The whole listing below must be printed again exactly, images excluded.

================================

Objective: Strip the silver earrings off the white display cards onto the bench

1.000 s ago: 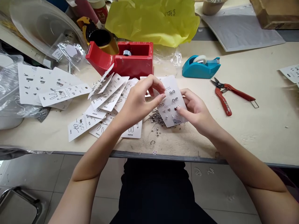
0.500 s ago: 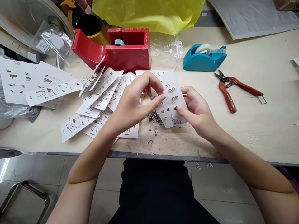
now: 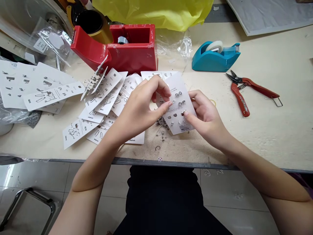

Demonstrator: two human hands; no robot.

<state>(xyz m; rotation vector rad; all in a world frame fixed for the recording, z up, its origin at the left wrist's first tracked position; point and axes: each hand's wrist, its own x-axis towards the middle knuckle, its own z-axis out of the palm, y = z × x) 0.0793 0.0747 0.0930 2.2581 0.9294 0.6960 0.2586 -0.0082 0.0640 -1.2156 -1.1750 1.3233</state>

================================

OUTPUT OF THE TASK =>
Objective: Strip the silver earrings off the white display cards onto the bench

1.000 s ago: 
0.500 s ago: 
now: 

Demonstrator: two human hands; no robot.

<state>(xyz m; rotation vector rad; all in a world frame fixed for the recording, z up, its origin at the left wrist's first tracked position; point and axes: each hand's wrist, its own x-axis towards the middle knuckle, its own z-axis out of the palm, y = z × x) 0.0793 0.0747 0.0930 2.2581 0.9294 0.6960 0.2586 -0.0082 0.0640 -1.2156 -1.1750 1.3233</state>

What came before is the finished answer.